◆ ASSIGNED TASK ◆
Nothing in the data should change when you return it, but leave the pictures out.

◆ PROVIDED MATERIAL ◆
· · · ·

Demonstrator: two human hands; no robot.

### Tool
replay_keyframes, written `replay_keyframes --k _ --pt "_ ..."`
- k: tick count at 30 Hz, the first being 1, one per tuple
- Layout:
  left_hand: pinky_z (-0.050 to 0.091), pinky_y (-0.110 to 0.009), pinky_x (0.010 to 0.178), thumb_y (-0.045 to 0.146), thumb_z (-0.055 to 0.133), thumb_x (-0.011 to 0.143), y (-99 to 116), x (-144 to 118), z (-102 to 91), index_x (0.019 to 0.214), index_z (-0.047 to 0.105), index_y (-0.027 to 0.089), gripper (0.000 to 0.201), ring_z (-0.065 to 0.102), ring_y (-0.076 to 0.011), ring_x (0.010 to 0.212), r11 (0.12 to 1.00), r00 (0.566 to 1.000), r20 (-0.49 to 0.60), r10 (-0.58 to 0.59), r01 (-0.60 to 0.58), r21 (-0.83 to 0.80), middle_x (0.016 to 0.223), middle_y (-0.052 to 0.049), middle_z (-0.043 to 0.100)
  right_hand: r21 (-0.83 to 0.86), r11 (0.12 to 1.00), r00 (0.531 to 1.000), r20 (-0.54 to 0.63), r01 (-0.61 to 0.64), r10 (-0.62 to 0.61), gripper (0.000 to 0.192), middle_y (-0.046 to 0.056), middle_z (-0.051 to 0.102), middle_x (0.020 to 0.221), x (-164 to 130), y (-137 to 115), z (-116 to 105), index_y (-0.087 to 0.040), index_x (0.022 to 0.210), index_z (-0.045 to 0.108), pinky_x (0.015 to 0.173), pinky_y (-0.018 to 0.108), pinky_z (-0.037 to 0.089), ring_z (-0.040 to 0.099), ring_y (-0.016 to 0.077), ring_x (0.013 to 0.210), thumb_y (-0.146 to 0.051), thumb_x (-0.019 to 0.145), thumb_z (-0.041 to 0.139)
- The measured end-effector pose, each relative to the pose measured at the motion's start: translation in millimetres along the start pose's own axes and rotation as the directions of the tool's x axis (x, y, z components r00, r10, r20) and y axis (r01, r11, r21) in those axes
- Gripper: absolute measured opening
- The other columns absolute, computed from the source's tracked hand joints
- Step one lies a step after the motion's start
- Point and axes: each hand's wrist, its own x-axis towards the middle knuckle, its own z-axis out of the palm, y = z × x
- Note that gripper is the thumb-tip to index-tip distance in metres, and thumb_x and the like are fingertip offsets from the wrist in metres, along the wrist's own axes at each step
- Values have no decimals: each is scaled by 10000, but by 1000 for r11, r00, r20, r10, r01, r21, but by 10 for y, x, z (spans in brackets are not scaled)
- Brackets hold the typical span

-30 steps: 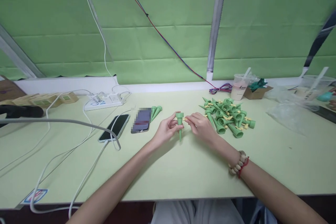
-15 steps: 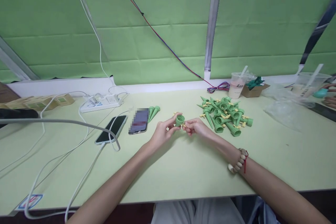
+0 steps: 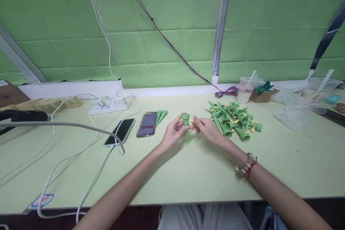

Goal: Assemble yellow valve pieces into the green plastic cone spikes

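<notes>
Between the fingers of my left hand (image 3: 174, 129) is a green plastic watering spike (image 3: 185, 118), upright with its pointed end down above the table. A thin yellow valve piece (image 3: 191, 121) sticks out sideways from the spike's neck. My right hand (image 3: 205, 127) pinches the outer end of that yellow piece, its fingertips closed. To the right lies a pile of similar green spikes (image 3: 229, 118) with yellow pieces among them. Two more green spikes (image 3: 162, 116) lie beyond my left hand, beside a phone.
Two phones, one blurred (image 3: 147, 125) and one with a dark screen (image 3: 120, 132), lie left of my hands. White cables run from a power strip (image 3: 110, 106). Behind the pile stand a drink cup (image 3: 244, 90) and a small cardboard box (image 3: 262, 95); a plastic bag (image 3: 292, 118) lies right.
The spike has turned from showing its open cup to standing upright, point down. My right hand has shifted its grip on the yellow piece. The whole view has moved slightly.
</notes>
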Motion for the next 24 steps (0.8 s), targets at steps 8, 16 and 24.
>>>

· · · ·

◆ YOUR SOLUTION ◆
Demonstrator: two human hands; no robot.

### Tool
replay_keyframes, written `replay_keyframes --k _ --pt "_ ..."`
- k: tick count at 30 Hz, the first being 1, one per tuple
- Layout:
  left_hand: pinky_z (-0.050 to 0.091), pinky_y (-0.110 to 0.009), pinky_x (0.010 to 0.178), thumb_y (-0.045 to 0.146), thumb_z (-0.055 to 0.133), thumb_x (-0.011 to 0.143), y (-99 to 116), x (-144 to 118), z (-102 to 91), index_x (0.019 to 0.214), index_z (-0.047 to 0.105), index_y (-0.027 to 0.089), gripper (0.000 to 0.201), ring_z (-0.065 to 0.102), ring_y (-0.076 to 0.011), ring_x (0.010 to 0.212), r11 (0.12 to 1.00), r00 (0.566 to 1.000), r20 (-0.49 to 0.60), r10 (-0.58 to 0.59), r01 (-0.60 to 0.58), r21 (-0.83 to 0.80), middle_x (0.016 to 0.223), middle_y (-0.052 to 0.049), middle_z (-0.043 to 0.100)
  right_hand: r21 (-0.83 to 0.86), r11 (0.12 to 1.00), r00 (0.531 to 1.000), r20 (-0.54 to 0.63), r01 (-0.61 to 0.64), r10 (-0.62 to 0.61), gripper (0.000 to 0.192), middle_y (-0.046 to 0.056), middle_z (-0.051 to 0.102), middle_x (0.020 to 0.221), x (-164 to 130), y (-137 to 115), z (-116 to 105), index_y (-0.087 to 0.040), index_x (0.022 to 0.210), index_z (-0.045 to 0.108), pinky_x (0.015 to 0.173), pinky_y (-0.018 to 0.108), pinky_z (-0.037 to 0.089), ring_z (-0.040 to 0.099), ring_y (-0.016 to 0.077), ring_x (0.013 to 0.210), thumb_y (-0.146 to 0.051), thumb_x (-0.019 to 0.145), thumb_z (-0.041 to 0.139)
- The measured end-effector pose, each relative to the pose measured at the motion's start: translation in millimetres along the start pose's own axes and rotation as the directions of the tool's x axis (x, y, z components r00, r10, r20) and y axis (r01, r11, r21) in those axes
- Gripper: absolute measured opening
- The other columns absolute, computed from the source's tracked hand joints
- Step one lies a step after the motion's start
- Point and axes: each hand's wrist, its own x-axis towards the middle knuckle, its own z-axis out of the palm, y = z × x
- Note that gripper is the thumb-tip to index-tip distance in metres, and thumb_x and the like are fingertip offsets from the wrist in metres, along the wrist's own axes at each step
- Values have no decimals: each is scaled by 10000, but by 1000 for r11, r00, r20, r10, r01, r21, but by 10 for y, x, z (spans in brackets are not scaled)
- Brackets hold the typical span

-30 steps: 
-15 steps: 
+0 steps: 

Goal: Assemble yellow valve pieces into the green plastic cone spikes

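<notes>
Between the fingers of my left hand (image 3: 174, 129) is a green plastic watering spike (image 3: 185, 118), upright with its pointed end down above the table. A thin yellow valve piece (image 3: 191, 121) sticks out sideways from the spike's neck. My right hand (image 3: 205, 127) pinches the outer end of that yellow piece, its fingertips closed. To the right lies a pile of similar green spikes (image 3: 229, 118) with yellow pieces among them. Two more green spikes (image 3: 162, 116) lie beyond my left hand, beside a phone.
Two phones, one blurred (image 3: 147, 125) and one with a dark screen (image 3: 120, 132), lie left of my hands. White cables run from a power strip (image 3: 110, 106). Behind the pile stand a drink cup (image 3: 244, 90) and a small cardboard box (image 3: 262, 95); a plastic bag (image 3: 292, 118) lies right.
The spike has turned from showing its open cup to standing upright, point down. My right hand has shifted its grip on the yellow piece. The whole view has moved slightly.
</notes>
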Motion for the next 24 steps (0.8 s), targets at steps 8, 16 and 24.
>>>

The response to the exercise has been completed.